Do you have a contact you can reach out to about lists for some of the newer books like Emma? I’ve emailed them with no response.
I’ve reached out to John and Jared about getting the new Mandarin Companion book lists up on Skritter, but I know they’re both busy with a million things related to that and other projects. I’ll be following up again soon if necessary, and I hope we can get them on the site in the near future
Thanks for posting about these books. We love them, but it’s great to hear that you’re using Skritter and MC in conjunction to study!
If they are willing to supply an electronic copy of the text I can break it into words and upload that as a Skritter list.
We’ve found it best if publishers willing to work with us upload the contents on their own. That way an issues or updates to the list is under their control in the future.
It’s on my list of things to work on and we’ll get the new books uploaded as soon as we can!
Which books do you need a list for? I own all the books except Journey to the Center of the Earth, so for all the others I could create lists. They would include some redundant vocabulary like 不能 for example because this is also a separate entry in the dictionary I am using for extraction, but you can manually delete those before starting the list or just ban them if they annoy you.
Emma is the main one I was looking for.
How are you splitting texts? I was using CEDICT and a greedy approach, but there are lots of things in CEDICT that you might not want as words in Skritter. I’ve been using banning to avoid those.
I am also using the cedict dictionary file and dealing with all these composed words you wouldn’t want to study is exactly the problem I have been running into as well. So far I am just using an external library (jieba, you can find it on github), but want to write some sort of greedy algorithm with word frequency rules myself as well.
Here is the list for Emma: https://skritter.com/vocablists/view/6529413028118528 (not sure if you can follow that link, let me know if it does not work for you)
Regarding the cedict dictionary, have you found any other alternatives, some smaller dictionaries maybe that could prevent getting so many unwanted matches?
Thanks for putting that list up. Where did you get the source text?
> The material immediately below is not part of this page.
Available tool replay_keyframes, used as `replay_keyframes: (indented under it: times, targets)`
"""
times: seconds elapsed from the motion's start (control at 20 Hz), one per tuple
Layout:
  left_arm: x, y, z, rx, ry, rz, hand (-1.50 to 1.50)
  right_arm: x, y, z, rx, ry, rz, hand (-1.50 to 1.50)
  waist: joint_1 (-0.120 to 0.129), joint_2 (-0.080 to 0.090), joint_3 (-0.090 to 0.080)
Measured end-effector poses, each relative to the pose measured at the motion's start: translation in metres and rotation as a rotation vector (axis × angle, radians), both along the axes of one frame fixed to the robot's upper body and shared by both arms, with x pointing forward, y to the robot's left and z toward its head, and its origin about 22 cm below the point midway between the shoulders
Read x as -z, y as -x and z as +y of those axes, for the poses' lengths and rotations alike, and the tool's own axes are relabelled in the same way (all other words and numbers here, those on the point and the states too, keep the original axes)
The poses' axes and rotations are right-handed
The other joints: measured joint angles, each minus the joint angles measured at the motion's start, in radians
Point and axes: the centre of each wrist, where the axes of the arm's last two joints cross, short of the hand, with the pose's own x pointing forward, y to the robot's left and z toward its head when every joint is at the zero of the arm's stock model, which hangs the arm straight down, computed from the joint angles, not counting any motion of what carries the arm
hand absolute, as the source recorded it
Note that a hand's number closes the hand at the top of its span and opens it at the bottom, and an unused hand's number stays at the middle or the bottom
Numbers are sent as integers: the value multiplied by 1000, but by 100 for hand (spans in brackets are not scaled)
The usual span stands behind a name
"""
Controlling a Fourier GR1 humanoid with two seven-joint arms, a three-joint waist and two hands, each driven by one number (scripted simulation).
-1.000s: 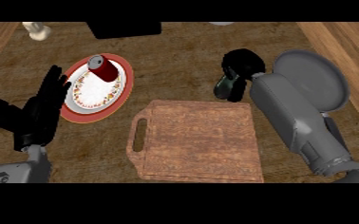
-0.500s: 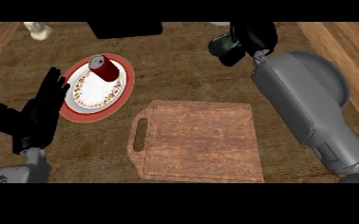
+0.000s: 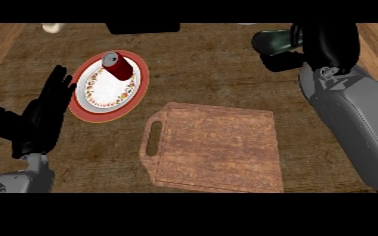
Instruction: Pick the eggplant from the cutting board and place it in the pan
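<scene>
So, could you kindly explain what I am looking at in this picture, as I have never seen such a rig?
This is a humanoid robot's view from its head, looking steeply down at a wooden counter. The grey forearms and black hands are its own. Its right hand, at upper right, has its fingers curled round a dark rounded thing, apparently the eggplant. Its left hand rests open at the left edge. On the counter lie a cutting board and a plate bearing a red can.
</scene>
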Motion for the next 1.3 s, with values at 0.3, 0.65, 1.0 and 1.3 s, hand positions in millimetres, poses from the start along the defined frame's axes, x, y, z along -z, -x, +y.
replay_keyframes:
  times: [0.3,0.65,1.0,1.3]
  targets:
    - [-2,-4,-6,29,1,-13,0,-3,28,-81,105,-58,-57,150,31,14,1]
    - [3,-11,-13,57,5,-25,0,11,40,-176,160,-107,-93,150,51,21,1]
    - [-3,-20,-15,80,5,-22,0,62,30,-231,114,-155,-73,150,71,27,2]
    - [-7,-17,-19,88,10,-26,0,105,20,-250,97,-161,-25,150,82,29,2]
I just have the paper book.
The SUBTLEX (word frequency from movies) has much more semantic data (like parts of speech) as well as frequency, but it still contains 100,000 “words” (CEDICT has about 115,000). You could try to choose some kind of balance between frequency and length, but there are still high-frequency items that I wouldn’t want to study in Skritter like 是不是.
(The greedy approach is pretty easy to write: You just use a Trie, which is one of those data structures that’s awesome but you rarely have a real use for…)
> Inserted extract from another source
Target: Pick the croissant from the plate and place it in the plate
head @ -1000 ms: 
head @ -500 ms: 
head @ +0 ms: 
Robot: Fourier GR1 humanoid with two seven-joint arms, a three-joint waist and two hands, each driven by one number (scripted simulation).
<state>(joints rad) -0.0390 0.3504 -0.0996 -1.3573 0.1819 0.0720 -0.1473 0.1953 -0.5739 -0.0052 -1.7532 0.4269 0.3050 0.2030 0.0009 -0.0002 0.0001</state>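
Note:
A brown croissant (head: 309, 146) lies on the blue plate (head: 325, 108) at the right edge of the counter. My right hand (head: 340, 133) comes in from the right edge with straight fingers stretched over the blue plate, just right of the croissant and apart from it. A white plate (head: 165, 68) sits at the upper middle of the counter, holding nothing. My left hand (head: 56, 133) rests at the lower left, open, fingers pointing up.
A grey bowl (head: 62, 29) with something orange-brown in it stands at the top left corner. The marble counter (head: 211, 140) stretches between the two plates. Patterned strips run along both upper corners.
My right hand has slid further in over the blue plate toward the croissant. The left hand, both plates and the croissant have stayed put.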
I bought the all the Mandarin Companion books as epubs.
Thanks I’ll have a look at that dictionary, but I do think in the end it’s hard to avoid all the words you don’t want to study using Skritter, since this is also a bit of personal preference.
Oh yes I didn’t even think about using a Trie, that’s a good idea.
I have exported your list so I can process it myself. I was surprised to see that it actually contains many “words” not in SUBTLEX or CEDICT. Obviously they are known to Skritter. So jieba must have an even bigger word list than either of those.
Here are some examples:
刚到 你家 买不到 家来 多好 这是 男女朋友 很快 一个月 很晚 更好 要来 吃完饭 中有 看到 做过 我爱你 没面子 二十年 是因为
That’s indeed weird, I actually load a custom dictionary, which is downloaded from mdbg.net (called cc-cedict, so maybe that’s why it’s different?). When using the default jieba dictionary I am getting fewer words, but also some different useless words.
It looks like CEDICT is just updated very frequently. Just now it has an update for today, and it’s a very slightly different length than the one I have from a few weeks ago. So maybe you have an older version with more/different words?
Just dropping in to provide a quick Mandarin Companion update. I got a chance to spend some time speaking with Jared and they’ll work on uploading missing MC books as official lists on Skritter. Like us, Mandarin Companion is a very small team so I’m sure they would appreciate your patience as they get things uploaded.
@jannesan thanks for taking the time to make and share your Emma list!
My talk with Jared wasn’t just about the missing book lists. We’re also discussing ways of providing some of the Mandarin Companion content free to all subscribers, and offering previews of their entire content line. We need to get our mobile apps rolled out first, but I just wanted to let you know that we hope to include a lot more MC goodness in the future!